About this exercise »
Please print nothing but the lines from the one with "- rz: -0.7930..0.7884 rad" to the last line of the records below, and omit pictures.

Segment Start: Supplied records

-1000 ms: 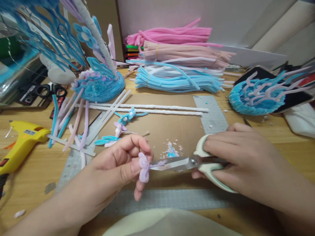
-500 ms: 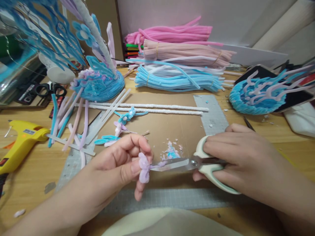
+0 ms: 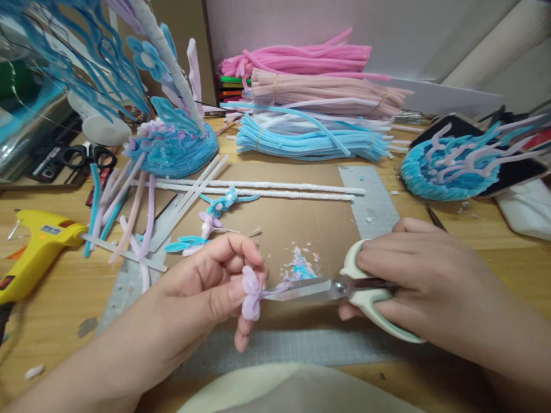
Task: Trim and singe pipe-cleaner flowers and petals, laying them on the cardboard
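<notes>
Between the thumb and fingers of my left hand (image 3: 219, 287) is a small lilac pipe-cleaner flower (image 3: 251, 293), its thin stem pointing right. My right hand (image 3: 413, 275) grips a pair of scissors (image 3: 365, 298) with pale green handles. The blades reach left along the flower's stem, their tips close beside the petals. Beyond the blades, a little heap of blue and lilac fuzz clippings (image 3: 303, 268) lies on the brown cardboard (image 3: 275, 229). Just past my left hand rest a blue pipe-cleaner flower sprig (image 3: 224, 202) and blue leaf shapes (image 3: 187, 245).
A yellow glue gun (image 3: 37, 252) lies at left beside loose pipe cleaners and clear glue sticks (image 3: 189, 201). Bundled pipe cleaners (image 3: 310, 137) are stacked at the back. A blue fuzzy tree base (image 3: 185, 155) stands back left, and a blue fuzzy piece (image 3: 450, 166) sits right.
The scissors and my right hand have shifted very slightly right and down. Lilac fuzz from the stem now shows farther right along the blades. My left hand holds the flower almost still.
</notes>
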Available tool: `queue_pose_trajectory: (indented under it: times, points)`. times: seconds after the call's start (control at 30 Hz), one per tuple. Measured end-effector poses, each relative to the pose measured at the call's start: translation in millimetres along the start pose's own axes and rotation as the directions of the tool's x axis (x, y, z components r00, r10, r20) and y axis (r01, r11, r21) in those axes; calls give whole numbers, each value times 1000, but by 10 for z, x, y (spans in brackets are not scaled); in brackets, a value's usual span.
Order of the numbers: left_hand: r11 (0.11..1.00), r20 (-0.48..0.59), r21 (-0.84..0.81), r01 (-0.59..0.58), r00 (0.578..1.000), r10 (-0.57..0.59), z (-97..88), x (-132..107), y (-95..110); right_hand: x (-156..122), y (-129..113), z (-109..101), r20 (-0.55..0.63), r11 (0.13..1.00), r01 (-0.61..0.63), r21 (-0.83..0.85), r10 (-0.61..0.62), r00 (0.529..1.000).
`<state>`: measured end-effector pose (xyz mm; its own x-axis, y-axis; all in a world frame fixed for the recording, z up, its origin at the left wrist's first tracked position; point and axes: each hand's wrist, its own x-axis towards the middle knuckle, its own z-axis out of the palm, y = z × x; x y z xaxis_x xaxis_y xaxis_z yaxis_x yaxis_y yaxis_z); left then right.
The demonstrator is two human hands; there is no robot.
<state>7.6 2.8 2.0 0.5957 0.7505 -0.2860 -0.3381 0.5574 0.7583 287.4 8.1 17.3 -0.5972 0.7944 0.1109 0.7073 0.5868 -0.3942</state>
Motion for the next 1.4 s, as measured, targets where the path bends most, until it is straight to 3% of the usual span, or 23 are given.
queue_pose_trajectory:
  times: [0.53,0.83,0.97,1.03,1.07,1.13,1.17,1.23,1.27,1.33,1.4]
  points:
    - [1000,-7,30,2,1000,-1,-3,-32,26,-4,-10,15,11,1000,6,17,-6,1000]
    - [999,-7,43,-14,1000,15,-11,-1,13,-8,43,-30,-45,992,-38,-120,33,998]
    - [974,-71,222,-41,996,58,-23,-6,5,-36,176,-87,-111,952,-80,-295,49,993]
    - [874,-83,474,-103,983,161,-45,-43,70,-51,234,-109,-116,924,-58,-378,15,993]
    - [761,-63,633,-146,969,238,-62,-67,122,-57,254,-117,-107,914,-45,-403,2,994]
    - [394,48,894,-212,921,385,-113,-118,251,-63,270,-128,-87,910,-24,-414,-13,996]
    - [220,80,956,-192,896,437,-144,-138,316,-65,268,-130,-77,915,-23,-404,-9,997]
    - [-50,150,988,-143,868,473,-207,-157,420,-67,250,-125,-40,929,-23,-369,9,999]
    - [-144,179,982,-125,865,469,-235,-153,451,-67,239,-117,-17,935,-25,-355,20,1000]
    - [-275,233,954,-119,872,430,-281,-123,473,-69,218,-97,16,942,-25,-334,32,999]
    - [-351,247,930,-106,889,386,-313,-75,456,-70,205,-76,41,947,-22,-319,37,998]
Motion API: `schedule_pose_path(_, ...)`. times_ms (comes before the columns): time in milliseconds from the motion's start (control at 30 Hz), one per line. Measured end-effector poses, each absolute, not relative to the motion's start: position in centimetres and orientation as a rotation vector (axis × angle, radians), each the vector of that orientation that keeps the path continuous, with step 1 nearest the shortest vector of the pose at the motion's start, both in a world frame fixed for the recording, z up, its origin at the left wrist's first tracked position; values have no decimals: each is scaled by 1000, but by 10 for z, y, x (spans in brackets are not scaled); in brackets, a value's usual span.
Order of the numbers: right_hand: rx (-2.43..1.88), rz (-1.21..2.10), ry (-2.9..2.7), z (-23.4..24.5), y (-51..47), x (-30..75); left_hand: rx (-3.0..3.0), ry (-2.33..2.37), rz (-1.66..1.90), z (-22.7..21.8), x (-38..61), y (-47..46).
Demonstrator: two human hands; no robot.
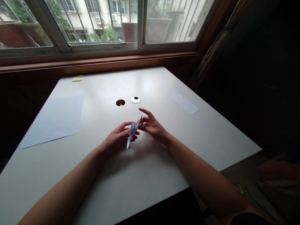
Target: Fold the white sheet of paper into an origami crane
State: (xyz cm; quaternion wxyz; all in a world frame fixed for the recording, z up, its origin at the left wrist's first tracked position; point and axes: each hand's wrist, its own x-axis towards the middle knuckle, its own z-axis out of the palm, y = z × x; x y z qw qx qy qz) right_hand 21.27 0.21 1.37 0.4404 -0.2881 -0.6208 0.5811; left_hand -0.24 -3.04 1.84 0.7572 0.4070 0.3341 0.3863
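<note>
A small folded paper piece, pale bluish-white with several pointed flaps, is held above the white table. My left hand grips its left side, the thumb in front and fingertips showing behind it. From the right, my right hand pinches the paper's upper right edge between thumb and fingers, with the index finger raised and stretched out. The exact shape of the folds is too small to make out.
Pale paper sheets lie at the table's left. A narrow paper strip lies at the right. Beyond my hands are a round cable hole and its white cover. Yellow sticky notes sit by the far edge, below the window.
</note>
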Motion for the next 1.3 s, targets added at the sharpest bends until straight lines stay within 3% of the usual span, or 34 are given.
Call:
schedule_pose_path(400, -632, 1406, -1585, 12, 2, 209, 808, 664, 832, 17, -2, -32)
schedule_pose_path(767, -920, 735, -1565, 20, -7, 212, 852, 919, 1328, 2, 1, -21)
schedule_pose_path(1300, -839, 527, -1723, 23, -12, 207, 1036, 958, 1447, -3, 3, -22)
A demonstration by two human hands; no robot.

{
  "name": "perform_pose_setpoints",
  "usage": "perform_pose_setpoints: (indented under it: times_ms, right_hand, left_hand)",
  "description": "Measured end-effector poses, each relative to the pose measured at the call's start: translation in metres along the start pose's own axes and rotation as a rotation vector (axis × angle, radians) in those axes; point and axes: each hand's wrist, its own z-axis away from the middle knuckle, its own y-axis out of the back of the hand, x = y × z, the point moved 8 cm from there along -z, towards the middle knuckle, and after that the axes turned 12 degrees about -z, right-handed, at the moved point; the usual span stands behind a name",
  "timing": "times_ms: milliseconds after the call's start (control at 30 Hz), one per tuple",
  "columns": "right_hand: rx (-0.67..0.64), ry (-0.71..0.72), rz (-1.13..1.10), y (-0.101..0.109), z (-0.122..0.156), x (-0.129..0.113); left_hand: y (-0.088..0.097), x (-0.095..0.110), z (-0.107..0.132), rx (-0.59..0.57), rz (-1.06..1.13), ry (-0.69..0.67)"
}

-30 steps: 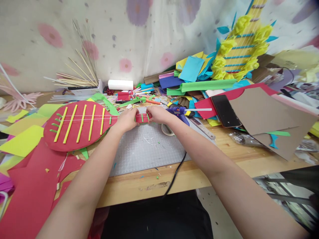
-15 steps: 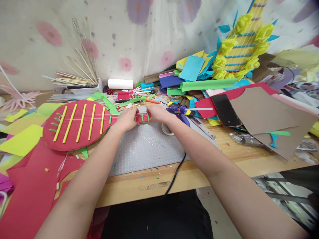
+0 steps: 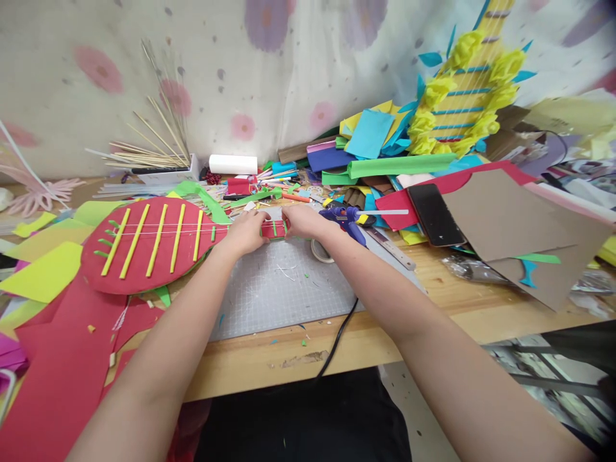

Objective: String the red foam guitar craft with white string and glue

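Observation:
A red handmade toy lute [image 3: 163, 256] lies at the left, with yellow strips across its oval body, small green pegs and white strings. Its narrow neck reaches right, over the grey cutting mat [image 3: 283, 295]. My left hand [image 3: 249, 232] is closed around the neck, near where it leaves the body. Further along, my right hand [image 3: 302, 222] grips the neck close to its far end. A short red stretch with green bars shows between the two hands. Just right of my right hand lie a blue glue gun [image 3: 346, 218] and a roll of tape [image 3: 321, 251].
A black phone [image 3: 437, 215] and brown cardboard [image 3: 514, 212] lie at the right. A steel ruler [image 3: 391, 249] crosses the mat's edge. Behind stand a yellow flowered lute [image 3: 464, 96] and a box of sticks [image 3: 168, 172]. Red sheets [image 3: 62, 359] cover the front left; a black cable [image 3: 339, 340] hangs over the table edge.
The lute's body end has shifted very slightly left and down. Both hands keep their places on the neck.

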Motion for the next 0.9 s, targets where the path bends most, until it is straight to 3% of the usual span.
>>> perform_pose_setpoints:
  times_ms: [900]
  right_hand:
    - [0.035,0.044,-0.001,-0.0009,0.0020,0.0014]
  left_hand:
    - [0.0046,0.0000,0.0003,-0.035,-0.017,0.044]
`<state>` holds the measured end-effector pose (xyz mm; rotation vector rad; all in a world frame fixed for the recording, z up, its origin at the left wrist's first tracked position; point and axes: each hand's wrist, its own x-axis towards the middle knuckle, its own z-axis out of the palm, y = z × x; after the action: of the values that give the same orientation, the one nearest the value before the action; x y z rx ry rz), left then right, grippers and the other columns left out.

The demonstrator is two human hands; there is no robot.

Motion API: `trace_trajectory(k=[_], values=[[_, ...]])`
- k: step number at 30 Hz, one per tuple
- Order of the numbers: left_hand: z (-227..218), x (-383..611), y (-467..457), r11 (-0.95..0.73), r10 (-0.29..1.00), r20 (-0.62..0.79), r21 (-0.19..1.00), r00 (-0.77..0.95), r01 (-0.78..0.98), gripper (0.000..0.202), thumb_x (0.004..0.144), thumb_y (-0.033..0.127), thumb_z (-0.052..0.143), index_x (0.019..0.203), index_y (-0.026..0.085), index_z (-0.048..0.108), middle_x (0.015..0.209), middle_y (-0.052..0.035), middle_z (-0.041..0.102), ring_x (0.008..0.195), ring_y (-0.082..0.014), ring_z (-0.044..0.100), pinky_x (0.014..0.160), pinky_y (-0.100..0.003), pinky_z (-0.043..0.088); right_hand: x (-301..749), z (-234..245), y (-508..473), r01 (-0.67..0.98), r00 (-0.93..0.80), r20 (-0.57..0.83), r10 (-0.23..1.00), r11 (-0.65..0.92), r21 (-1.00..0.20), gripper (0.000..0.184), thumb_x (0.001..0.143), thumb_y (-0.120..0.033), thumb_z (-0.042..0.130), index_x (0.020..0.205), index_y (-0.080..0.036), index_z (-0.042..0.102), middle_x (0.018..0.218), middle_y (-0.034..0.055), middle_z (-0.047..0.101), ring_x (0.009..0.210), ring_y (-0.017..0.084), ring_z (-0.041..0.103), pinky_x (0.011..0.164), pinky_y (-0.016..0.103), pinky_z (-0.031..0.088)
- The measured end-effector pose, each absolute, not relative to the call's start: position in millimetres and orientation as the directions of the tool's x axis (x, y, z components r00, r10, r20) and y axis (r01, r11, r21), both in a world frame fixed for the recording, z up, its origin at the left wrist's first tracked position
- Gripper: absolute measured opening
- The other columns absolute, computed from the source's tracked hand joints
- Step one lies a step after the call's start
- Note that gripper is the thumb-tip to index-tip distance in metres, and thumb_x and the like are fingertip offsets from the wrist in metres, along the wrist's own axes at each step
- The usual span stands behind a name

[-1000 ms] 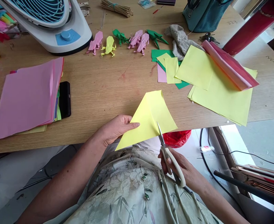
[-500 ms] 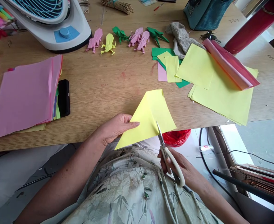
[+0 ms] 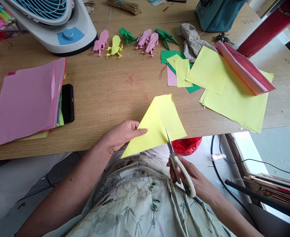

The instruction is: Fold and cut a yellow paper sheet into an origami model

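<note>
Across a wooden worktop (image 3: 98, 85), small paper frogs (image 3: 115, 46) stand beyond a person whose left hand (image 3: 125, 133) pinches a folded yellow paper (image 3: 157, 121) by its left side, over the worktop's near edge. The right hand (image 3: 186, 172) grips scissors (image 3: 176, 160) by the handles, blades at the paper's lower border. With that border unsupported, the sheet could sag or twist, sending a cut crooked; a loose scrap might drop toward the red bag (image 3: 188, 146) below.
</note>
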<state>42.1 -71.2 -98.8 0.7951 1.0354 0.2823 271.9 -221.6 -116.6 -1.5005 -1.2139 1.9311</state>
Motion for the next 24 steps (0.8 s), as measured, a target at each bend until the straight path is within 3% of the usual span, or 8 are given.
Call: trace_trajectory(k=[17,24], values=[[-98.0,41.9,-70.2,0.685,0.561,-0.659,0.710,0.501,0.166,0.040,0.063,0.044,0.087,0.082,0.012,0.071,0.078,-0.0045,0.074,0.064,-0.0135,0.063,0.061,-0.023,0.048,272.3,-119.1,-222.7,0.151,-0.355,-0.555,0.753,-0.539,-0.828,0.038,0.095,-0.058,0.044,0.100,-0.021,0.049,0.076,-0.0006,0.053,0.070,0.014,0.050,0.063,0.026,0.044],[-99.0,42.4,-71.0,0.690,0.569,-0.682,0.700,0.459,0.186,0.050,0.055,0.047,0.091,0.082,0.011,0.070,0.074,-0.0051,0.074,0.059,-0.0133,0.062,0.057,-0.023,0.047,271.2,-120.7,-222.9,0.140,-0.349,-0.554,0.756,-0.542,-0.828,0.035,0.095,-0.056,0.046,0.098,-0.021,0.049,0.072,-0.0018,0.050,0.067,0.013,0.047,0.060,0.025,0.041]])
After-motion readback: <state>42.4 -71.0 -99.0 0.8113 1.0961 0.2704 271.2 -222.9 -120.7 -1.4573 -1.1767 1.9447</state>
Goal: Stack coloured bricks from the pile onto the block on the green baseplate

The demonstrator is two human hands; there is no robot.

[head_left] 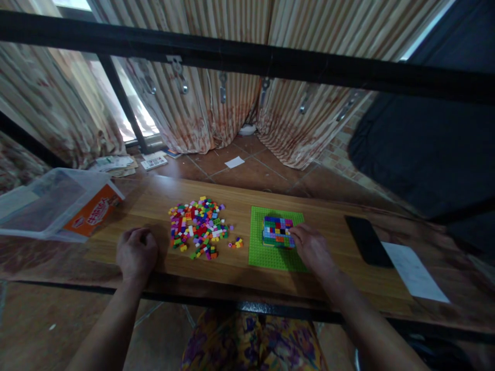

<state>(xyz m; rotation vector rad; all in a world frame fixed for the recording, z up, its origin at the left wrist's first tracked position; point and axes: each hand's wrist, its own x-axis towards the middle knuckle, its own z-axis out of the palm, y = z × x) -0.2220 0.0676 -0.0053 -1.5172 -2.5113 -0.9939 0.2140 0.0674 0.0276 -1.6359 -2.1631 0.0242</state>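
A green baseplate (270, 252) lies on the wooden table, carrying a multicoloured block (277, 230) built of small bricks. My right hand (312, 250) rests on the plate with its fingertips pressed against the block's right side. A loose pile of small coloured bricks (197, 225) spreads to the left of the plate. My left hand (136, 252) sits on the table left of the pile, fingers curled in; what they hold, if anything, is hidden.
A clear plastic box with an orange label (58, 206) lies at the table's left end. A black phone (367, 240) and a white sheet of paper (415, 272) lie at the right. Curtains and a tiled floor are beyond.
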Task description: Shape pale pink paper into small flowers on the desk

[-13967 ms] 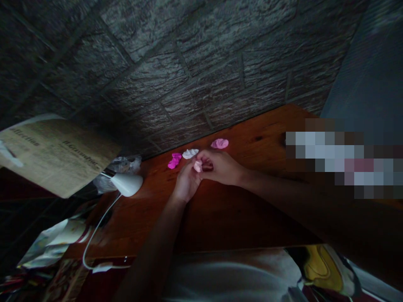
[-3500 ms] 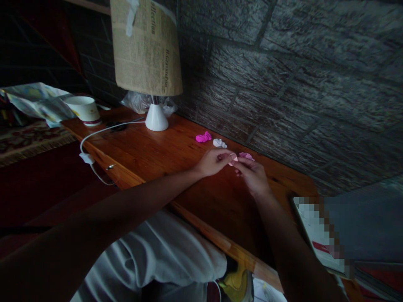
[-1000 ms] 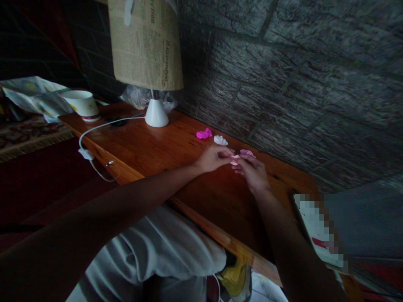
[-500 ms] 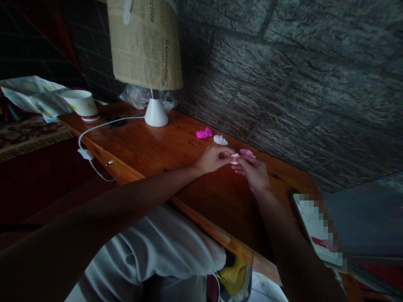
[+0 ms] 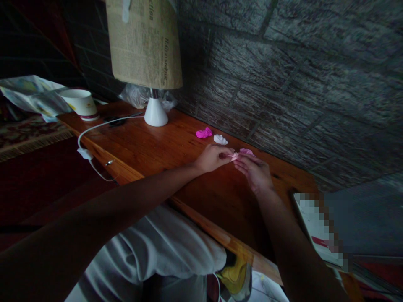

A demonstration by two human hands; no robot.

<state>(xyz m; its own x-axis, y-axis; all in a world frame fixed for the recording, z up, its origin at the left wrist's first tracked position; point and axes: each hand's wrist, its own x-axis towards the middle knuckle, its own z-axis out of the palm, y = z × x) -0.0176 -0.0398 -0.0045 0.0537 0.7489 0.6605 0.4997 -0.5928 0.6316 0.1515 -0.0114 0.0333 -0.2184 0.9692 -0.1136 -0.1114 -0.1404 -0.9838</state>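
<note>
A small light pink piece of crumpled paper (image 5: 233, 156) is held just above the wooden table. My left hand (image 5: 214, 158) pinches it between thumb and fingertips. From the other side my right hand (image 5: 254, 171) has its fingertips on the same piece, fingers together and palm partly turned up. Most of the paper is hidden by my fingers. Just behind my right fingers lies a pink crumpled piece (image 5: 247, 152), partly covered. Farther left along the wall side are a white crumpled piece (image 5: 221, 139) and a bright magenta one (image 5: 204, 132).
On the wooden table (image 5: 176, 147) stands a lamp with a white base (image 5: 156, 113) and newspaper-print shade; its cord (image 5: 94, 130) hangs over the edge. A paper cup (image 5: 82, 105) and dark scissors-like object (image 5: 118, 121) are left. A stone wall (image 5: 252, 96) borders the back.
My right hand has rolled so more of its palm shows, with its fingers straighter. The light pink paper looks narrower between the fingertips. My left hand has hardly moved.
</note>
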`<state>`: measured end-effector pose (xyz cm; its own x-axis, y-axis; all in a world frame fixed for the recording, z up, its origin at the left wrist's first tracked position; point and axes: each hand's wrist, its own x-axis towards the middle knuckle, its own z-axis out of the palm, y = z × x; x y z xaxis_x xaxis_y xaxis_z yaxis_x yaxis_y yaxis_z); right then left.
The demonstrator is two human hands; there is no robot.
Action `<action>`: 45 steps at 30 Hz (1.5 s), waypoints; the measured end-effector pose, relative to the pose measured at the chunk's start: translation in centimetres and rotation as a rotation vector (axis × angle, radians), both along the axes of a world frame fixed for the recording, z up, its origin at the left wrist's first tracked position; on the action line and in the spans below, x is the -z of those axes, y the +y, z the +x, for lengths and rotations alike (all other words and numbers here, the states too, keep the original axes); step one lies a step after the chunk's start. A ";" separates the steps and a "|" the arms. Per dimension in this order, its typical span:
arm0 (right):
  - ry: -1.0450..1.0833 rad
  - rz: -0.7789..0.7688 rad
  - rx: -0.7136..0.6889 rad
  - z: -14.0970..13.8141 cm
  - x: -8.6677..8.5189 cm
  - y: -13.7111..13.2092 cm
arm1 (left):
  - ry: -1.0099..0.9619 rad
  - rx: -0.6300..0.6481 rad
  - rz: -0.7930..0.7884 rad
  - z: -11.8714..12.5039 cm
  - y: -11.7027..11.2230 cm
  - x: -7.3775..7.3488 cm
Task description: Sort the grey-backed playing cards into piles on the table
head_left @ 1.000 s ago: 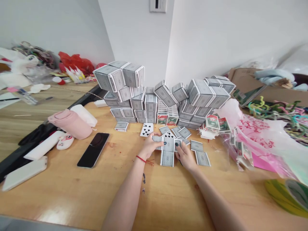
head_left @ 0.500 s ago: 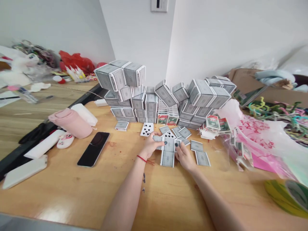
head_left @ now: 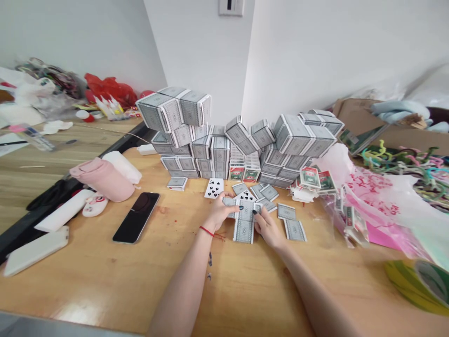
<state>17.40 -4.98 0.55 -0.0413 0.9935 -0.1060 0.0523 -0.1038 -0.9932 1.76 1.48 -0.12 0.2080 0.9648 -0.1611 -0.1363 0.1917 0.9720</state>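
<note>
Loose playing cards [head_left: 244, 229] lie face down with grey patterned backs on the wooden table [head_left: 105, 281], a few of them face up. My left hand [head_left: 220, 213] rests on the left side of the spread, fingers curled over a card. From the other side my right hand [head_left: 267, 225] pinches the edge of a card in the middle of the spread. A nine of spades [head_left: 213, 188] lies face up just beyond my left hand.
A tall heap of grey card boxes [head_left: 238, 145] stands behind the cards against the wall. A black phone [head_left: 136, 217], a pink pouch [head_left: 102, 180] and white cases lie to the left. Pink plastic bags [head_left: 379, 196] and red-green card packs [head_left: 315, 179] sit on the right.
Both hands stay on the card spread; the right hand's fingers have shifted slightly. Otherwise nothing has moved.
</note>
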 end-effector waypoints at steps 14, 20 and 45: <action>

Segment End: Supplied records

Answer box »
  - rz: -0.7930..0.7884 rad
  - z: -11.8714..12.5039 cm
  - y: -11.7027..11.2230 cm
  - x: -7.3775..7.3488 cm
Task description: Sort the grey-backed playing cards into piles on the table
head_left @ 1.000 s ago: 
head_left @ 0.500 s ago: 
head_left @ now: 
<state>17.40 -4.98 0.55 -0.0413 0.9935 -0.1060 0.0523 -0.1038 -0.9932 1.76 1.48 -0.12 0.2080 0.9648 -0.1611 -0.1363 0.1917 0.9720</state>
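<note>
Loose playing cards [head_left: 244, 229] lie face down with grey patterned backs on the wooden table [head_left: 105, 281], a few of them face up. My left hand [head_left: 220, 213] rests on the left side of the spread, fingers curled over a card. From the other side my right hand [head_left: 267, 225] pinches the edge of a card in the middle of the spread. A nine of spades [head_left: 213, 188] lies face up just beyond my left hand.
A tall heap of grey card boxes [head_left: 238, 145] stands behind the cards against the wall. A black phone [head_left: 136, 217], a pink pouch [head_left: 102, 180] and white cases lie to the left. Pink plastic bags [head_left: 379, 196] and red-green card packs [head_left: 315, 179] sit on the right.
Both hands stay on the card spread; the right hand's fingers have shifted slightly. Otherwise nothing has moved.
</note>
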 end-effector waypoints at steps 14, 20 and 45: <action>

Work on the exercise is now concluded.